CBRE recently conducted a survey to count office vacancies that measure 40,000 sq. ft. or larger, Taylor said. “There’s less than 10 (of those spaces) available in Vancouver and many already have offers going on them,” he said. “Anyone of size and scale is bumping into competitive demand in the market place.”

Much of the current office space inventory is in the 5,000- to 15,000-sq.-ft. range, he said. “If you’re a large tenant in Vancouver — and by large I would define that as anyone over 30,000 square feet, maybe 25,000 square feet — you’ve got limited options,” he said.

At 31 storeys, The Exchange will be Canada’s second-tallest office tower to achieve Leadership in Energy and Environmental Design [LEED] Platinum — the highest sustainability rating from the Canada Green Building Council.

Nadja Gehriger, a vice-president at SwissReal, said The Exchange is being built on spec without an anchor tenant, so the deal with National Bank is not only an important tenancy for the building, but also signals a vote of confidence for Vancouver from the country’s sixth-largest bank.

“I think the market here is still very strong,” she said. “I know other markets like Calgary have been hit, but I think that as far as we can see, and the people we’ve been speaking with on the banking side, things are still going very well and keep moving upward as the economy improves.”

She said The Exchange’s green design matched well with National Bank’s own sustainable commerce mandate.
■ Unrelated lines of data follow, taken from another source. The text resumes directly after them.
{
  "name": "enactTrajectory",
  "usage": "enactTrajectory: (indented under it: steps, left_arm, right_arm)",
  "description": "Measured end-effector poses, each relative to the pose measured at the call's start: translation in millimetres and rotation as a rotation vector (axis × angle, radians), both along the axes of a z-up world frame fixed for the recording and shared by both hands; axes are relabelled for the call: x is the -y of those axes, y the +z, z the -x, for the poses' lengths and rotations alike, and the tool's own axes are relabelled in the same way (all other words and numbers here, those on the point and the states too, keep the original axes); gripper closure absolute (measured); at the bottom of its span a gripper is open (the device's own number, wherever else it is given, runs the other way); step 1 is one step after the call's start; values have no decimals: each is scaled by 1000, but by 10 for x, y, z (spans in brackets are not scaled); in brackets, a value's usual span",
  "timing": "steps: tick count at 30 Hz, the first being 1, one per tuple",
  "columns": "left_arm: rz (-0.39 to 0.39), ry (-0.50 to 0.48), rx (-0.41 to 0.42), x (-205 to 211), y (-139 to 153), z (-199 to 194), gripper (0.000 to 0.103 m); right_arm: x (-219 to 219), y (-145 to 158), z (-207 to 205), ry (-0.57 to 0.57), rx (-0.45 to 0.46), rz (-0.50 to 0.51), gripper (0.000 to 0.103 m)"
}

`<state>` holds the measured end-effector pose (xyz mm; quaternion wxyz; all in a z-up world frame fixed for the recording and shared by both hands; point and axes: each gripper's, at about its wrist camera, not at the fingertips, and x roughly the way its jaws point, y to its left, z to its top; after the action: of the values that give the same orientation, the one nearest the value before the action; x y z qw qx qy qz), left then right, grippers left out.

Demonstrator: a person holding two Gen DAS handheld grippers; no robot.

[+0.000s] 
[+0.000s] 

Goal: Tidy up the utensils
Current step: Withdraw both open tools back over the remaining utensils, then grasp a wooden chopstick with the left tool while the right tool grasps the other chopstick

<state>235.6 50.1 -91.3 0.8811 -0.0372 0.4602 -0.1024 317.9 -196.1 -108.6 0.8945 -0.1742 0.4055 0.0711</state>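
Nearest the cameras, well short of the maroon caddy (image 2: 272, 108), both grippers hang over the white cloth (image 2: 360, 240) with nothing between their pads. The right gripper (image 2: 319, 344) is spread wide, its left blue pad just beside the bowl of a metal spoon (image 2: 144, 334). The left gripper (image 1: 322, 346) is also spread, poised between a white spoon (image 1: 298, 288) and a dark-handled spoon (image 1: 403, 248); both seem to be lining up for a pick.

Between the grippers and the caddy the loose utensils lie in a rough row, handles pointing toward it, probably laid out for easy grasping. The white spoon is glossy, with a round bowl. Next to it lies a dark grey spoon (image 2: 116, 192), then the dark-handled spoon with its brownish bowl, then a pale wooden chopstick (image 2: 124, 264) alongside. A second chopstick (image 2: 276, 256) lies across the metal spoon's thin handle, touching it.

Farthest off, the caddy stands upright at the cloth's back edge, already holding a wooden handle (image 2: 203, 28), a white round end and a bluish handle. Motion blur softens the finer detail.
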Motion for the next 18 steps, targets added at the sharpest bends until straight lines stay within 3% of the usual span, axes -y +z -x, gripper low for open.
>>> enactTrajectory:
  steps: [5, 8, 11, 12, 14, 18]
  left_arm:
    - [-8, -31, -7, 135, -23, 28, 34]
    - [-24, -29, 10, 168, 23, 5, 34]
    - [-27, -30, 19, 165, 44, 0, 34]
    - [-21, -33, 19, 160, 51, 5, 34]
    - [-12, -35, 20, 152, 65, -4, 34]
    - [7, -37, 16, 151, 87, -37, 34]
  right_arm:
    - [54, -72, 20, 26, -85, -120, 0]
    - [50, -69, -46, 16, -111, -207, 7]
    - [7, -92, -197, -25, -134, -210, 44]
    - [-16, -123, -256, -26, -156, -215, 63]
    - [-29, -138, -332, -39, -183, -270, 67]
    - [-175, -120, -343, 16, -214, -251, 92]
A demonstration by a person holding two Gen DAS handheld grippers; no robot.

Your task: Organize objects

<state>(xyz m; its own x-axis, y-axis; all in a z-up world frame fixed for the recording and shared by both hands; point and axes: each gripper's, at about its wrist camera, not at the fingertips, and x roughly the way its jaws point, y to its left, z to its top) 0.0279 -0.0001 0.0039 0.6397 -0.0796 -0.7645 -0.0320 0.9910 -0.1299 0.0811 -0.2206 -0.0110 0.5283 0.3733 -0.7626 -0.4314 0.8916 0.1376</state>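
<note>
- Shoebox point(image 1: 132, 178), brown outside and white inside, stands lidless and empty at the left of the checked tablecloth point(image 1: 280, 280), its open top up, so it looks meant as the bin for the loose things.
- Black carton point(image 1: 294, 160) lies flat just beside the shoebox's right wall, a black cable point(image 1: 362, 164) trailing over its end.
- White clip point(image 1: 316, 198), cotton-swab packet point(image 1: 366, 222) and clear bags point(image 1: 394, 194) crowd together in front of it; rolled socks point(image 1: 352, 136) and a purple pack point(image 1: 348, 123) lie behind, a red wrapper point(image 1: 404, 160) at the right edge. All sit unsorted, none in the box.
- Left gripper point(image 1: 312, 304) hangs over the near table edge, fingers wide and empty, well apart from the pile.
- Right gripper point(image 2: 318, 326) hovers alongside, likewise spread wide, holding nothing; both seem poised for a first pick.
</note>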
Every office at The Exchange will have fresh air and will be heated and cooled by radiant technology. The building will use LED lighting, and solar panels to heat water. The building is expected to shed 45 per cent of the energy costs and 60 per cent of the energy consumption associated with a conventional office building, Gehriger said.

“Large companies are more and more focused on their (energy) footprint, and if you look at a lot of the big companies’ annual reports, they put a lot of emphasis on that as well,” she said.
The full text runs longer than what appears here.